The 27-year-old McDonagh scored 42 points (six goals, 36 assists; one point shy of his career-high of 43 in 2013-14) in 77 regular season games, which ranked sixth in points on the team and led the defense in scoring. McDonagh scored an additional seven points (two goals, five assists) in the postseason this year.
During the regular season, while paired with Girardi, McDonagh still managed lead the defense in five-on-five shots for per 60 (29.56) and expected goals for per 60 (2.7). Additionally, McDonagh’s scoring-chances-for percentage was the second-highest on defense, trailing only Adam Clendening. McDonagh’s scoring chances for per 60 of 9.35 was the third-highest on the defense and his scoring chances against per 60 of 8.28 was the second-lowest. Also impressive was McDonagh’s low goals against per 60 (2.0), which ranked second to Brendan Smith.
Along with McDonagh’s skilled play on both sides of the ice, his contract is also favorable. He has two years remaining on his six-year, $28.2 million contract ($4.7 million average annual value with a modified no-trade clause).
McDonagh is the Rangers’ most certain choice to protect on defense, even though he does not have a no-movement clause like Staal and Girardi do, which forces the Rangers to make difficult choices with their defense. The only simple choice for them is to protect McDonagh.
As it has been stressed, the Rangers’ defense is their greatest weakness and Girardi contributes to that in a significant way. His no-movement clause requires the Rangers to protect him unless he waives it or is bought out—both of which are realistic options.

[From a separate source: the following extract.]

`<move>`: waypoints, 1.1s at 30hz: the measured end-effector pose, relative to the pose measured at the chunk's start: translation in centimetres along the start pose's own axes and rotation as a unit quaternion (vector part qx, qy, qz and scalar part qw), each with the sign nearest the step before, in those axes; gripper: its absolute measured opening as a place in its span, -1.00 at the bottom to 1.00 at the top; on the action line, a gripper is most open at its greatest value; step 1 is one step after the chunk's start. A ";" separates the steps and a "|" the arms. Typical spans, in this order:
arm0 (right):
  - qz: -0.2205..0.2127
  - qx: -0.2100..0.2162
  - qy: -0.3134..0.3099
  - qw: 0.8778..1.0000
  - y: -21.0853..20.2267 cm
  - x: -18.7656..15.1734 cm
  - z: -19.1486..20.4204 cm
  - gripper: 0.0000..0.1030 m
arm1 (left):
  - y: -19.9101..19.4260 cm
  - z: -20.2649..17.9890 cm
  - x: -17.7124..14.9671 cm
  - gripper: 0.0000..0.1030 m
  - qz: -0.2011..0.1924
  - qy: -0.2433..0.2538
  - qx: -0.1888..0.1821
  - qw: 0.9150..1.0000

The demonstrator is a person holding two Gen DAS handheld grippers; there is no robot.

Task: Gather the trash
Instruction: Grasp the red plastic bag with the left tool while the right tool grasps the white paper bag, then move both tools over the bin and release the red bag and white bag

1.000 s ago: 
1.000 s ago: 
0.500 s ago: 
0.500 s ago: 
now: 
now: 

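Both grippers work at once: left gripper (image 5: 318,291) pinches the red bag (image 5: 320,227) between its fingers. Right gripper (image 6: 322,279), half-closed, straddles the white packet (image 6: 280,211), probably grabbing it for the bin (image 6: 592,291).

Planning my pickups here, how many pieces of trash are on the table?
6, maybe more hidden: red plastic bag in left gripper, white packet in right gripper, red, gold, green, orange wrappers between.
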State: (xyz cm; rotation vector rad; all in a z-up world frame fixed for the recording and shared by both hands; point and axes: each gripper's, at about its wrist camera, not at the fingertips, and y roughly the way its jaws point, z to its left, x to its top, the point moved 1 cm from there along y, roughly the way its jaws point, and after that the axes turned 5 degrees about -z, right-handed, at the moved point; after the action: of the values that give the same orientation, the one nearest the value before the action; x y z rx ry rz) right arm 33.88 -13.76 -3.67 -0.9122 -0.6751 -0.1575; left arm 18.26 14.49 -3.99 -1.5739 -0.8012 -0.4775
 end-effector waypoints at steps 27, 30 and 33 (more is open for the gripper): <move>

Girardi is under contract for another three seasons, with a cap hit of $5.5 million (six-year, $33 million contract). He has a modified no-trade clause along with his no-movement clause. Not only has Girardi declined in recent seasons, but it seems highly unlikely that the 33-year-old will rebound.
Even while paired with the Rangers’ best defenceman in McDonagh, Girardi’s performance has nonetheless been less than desirable, often making McDonagh’s possession numbers look worse than they otherwise would. His point total from the regular season of 15 points (four goals, 11 assists) in 63 games is not the issue – as Girardi is considered a shutdown, stay-at-home defenceman. As much as that may be is role, he is not particularly effective in it, and it is not just because as a top pair defenseman he faces the toughest matchups. In fact, like McDonagh, the rest of the team’s play drops when they are on the ice with Girardi.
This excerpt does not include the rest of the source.